#### What you should do
The first line of the entries through the line bearing "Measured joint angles": copy these lines exactly and return nothing else.

#### Record set
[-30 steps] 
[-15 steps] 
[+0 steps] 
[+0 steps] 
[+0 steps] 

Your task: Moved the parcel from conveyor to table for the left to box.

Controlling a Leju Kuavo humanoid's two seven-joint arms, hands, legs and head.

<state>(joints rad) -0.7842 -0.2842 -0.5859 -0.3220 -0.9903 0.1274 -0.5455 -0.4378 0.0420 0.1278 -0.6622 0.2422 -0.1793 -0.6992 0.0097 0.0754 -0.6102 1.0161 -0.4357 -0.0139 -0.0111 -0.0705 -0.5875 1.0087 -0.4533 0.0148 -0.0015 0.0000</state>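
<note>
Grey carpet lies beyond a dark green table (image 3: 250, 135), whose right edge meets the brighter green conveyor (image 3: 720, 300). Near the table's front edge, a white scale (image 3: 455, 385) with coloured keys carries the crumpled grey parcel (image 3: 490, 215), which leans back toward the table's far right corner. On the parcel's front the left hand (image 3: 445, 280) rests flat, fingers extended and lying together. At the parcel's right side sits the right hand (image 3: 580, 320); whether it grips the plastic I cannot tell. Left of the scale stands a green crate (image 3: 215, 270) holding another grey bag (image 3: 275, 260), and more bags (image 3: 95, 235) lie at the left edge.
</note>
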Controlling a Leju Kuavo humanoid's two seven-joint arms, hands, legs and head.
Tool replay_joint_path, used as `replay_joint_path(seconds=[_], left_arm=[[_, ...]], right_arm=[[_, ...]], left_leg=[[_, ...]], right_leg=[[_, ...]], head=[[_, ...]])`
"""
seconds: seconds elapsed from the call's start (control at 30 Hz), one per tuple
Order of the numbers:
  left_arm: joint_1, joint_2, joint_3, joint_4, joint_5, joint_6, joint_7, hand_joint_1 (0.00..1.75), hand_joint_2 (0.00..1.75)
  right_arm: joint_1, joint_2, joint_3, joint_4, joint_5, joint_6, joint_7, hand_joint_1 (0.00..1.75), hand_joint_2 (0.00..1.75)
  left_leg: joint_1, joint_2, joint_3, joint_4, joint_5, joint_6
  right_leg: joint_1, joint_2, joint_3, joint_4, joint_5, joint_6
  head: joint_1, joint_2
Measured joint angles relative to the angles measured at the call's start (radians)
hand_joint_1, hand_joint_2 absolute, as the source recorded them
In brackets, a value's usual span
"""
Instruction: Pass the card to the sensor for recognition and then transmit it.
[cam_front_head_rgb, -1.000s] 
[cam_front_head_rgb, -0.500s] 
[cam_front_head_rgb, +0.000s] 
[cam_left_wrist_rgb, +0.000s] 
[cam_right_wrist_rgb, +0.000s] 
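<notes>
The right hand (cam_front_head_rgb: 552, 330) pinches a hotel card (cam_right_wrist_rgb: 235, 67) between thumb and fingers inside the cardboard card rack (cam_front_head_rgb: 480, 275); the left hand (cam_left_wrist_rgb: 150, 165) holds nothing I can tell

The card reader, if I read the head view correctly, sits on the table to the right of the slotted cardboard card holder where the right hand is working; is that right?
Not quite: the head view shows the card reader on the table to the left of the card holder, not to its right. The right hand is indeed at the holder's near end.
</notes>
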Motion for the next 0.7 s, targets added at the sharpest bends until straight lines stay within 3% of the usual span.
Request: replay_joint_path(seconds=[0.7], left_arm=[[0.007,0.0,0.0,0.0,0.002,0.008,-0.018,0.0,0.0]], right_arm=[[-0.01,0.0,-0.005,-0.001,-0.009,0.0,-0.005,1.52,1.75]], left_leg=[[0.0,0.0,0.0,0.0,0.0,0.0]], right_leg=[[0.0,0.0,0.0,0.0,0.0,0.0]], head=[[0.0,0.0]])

#### Answer section
[-30 steps] 
[-15 steps] 
[+0 steps] 
[+0 steps] 
[+0 steps] 

Your task: Moved the parcel from conveyor to table for the left to box.

Controlling a Leju Kuavo humanoid's two seven-joint arms, hands, legs and head.

<state>(joints rad) -0.7842 -0.2842 -0.5859 -0.3220 -0.9903 0.1274 -0.5455 -0.4378 0.0420 0.1278 -0.6622 0.2422 -0.1793 -0.6992 0.0097 0.0754 -0.6102 1.0161 -0.4357 -0.0139 -0.0111 -0.0705 -0.5875 1.0087 -0.4533 0.0148 -0.0015 0.0000</state>
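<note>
Grey carpet lies beyond a dark green table (image 3: 250, 135), whose right edge meets the brighter green conveyor (image 3: 720, 300). Near the table's front edge, a white scale (image 3: 455, 385) with coloured keys carries the crumpled grey parcel (image 3: 490, 215), which leans back toward the table's far right corner. On the parcel's front the left hand (image 3: 445, 280) rests flat, fingers extended and lying together. At the parcel's right side sits the right hand (image 3: 580, 320); whether it grips the plastic I cannot tell. Left of the scale stands a green crate (image 3: 215, 270) holding another grey bag (image 3: 275, 260), and more bags (image 3: 95, 235) lie at the left edge.
</note>
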Controlling a Leju Kuavo humanoid's two seven-joint arms, hands, legs and head.
Tool replay_joint_path, used as `replay_joint_path(seconds=[_], left_arm=[[_, ...]], right_arm=[[_, ...]], left_leg=[[_, ...]], right_leg=[[_, ...]], head=[[_, ...]])`
"""
seconds: seconds elapsed from the call's start (control at 30 Hz), one per tuple
Order of the numbers:
  left_arm: joint_1, joint_2, joint_3, joint_4, joint_5, joint_6, joint_7, hand_joint_1 (0.00..1.75), hand_joint_2 (0.00..1.75)
  right_arm: joint_1, joint_2, joint_3, joint_4, joint_5, joint_6, joint_7, hand_joint_1 (0.00..1.75), hand_joint_2 (0.00..1.75)
  left_leg: joint_1, joint_2, joint_3, joint_4, joint_5, joint_6
  right_leg: joint_1, joint_2, joint_3, joint_4, joint_5, joint_6
  head: joint_1, joint_2
Measured joint angles relative to the angles measured at the call's start (radians)

The exercise output is complete.